### ASSIGNMENT
Set the material down again exactly, line by line, skipping each picture.

### DATA BLOCK
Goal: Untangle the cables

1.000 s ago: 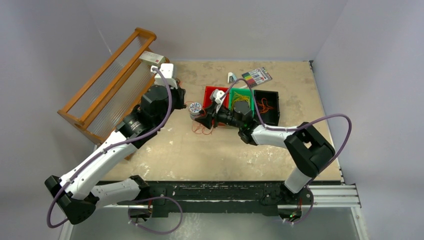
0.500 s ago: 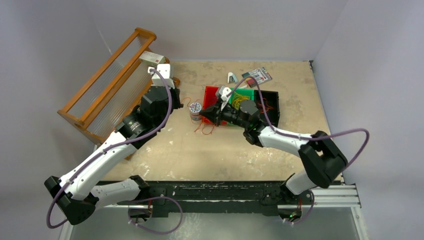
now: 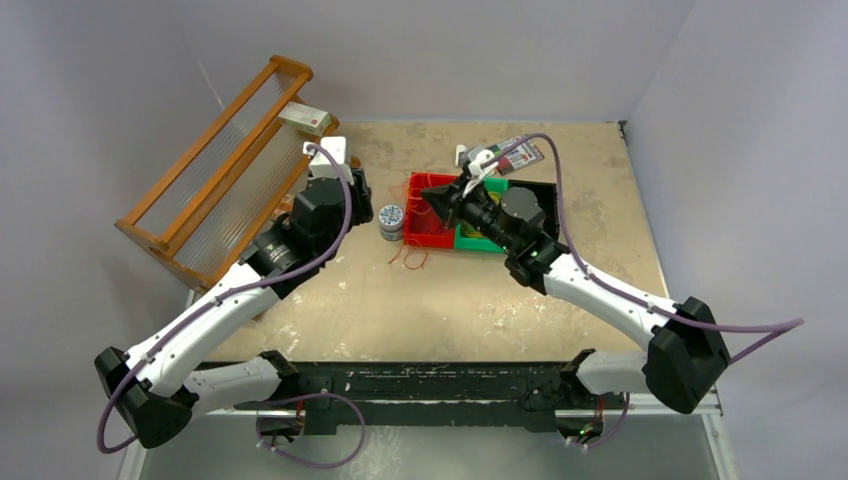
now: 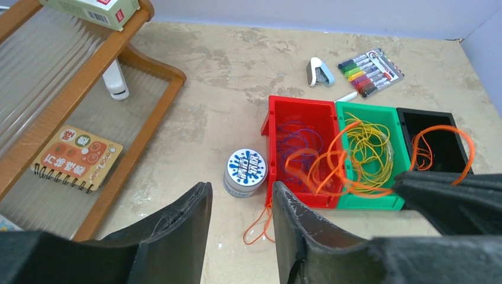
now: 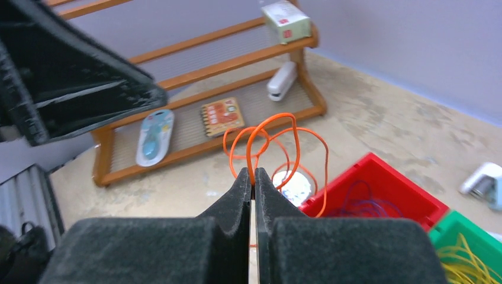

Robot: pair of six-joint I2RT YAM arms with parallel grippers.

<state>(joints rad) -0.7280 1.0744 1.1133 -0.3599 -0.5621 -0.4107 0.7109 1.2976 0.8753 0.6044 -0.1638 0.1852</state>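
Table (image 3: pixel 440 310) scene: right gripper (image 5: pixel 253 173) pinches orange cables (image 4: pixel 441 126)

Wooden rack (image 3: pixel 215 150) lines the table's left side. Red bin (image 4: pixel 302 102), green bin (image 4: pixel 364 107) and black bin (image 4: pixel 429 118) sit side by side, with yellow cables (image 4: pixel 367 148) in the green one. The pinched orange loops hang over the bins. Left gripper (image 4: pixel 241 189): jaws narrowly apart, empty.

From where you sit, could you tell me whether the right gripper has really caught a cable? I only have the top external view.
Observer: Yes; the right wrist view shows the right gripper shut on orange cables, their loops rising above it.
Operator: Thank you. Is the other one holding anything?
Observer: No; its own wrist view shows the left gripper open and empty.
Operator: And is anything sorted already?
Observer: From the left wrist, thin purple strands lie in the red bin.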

### OUTPUT OF THE TASK
Goal: Untangle the cables

1.000 s ago: 
0.500 s ago: 
now: 
now: 
now: 

Robot: pair of six-joint I2RT YAM arms with parallel grippers.

<state>(joints rad) -0.7280 1.0744 1.1133 -0.3599 -0.5621 -0.4107 0.7109 1.2976 0.8753 0.6044 -0.1638 0.1852</state>
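Table (image 3: pixel 440 310) scene: right gripper (image 5: pixel 253 173) pinches orange cables (image 4: pixel 441 126)

Wooden rack (image 3: pixel 215 150) lines the table's left side. Red bin (image 4: pixel 302 102), green bin (image 4: pixel 364 107) and black bin (image 4: pixel 429 118) sit side by side, with yellow cables (image 4: pixel 367 148) in the green one. The pinched orange loops hang over the bins. Left gripper (image 4: pixel 241 189): jaws narrowly apart, empty.

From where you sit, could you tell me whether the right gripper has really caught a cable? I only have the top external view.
Observer: Yes; the right wrist view shows the right gripper shut on orange cables, their loops rising above it.
Operator: Thank you. Is the other one holding anything?
Observer: No; its own wrist view shows the left gripper open and empty.
Operator: And is anything sorted already?
Observer: From the left wrist, thin purple strands lie in the red bin.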

What was produced is the complete output.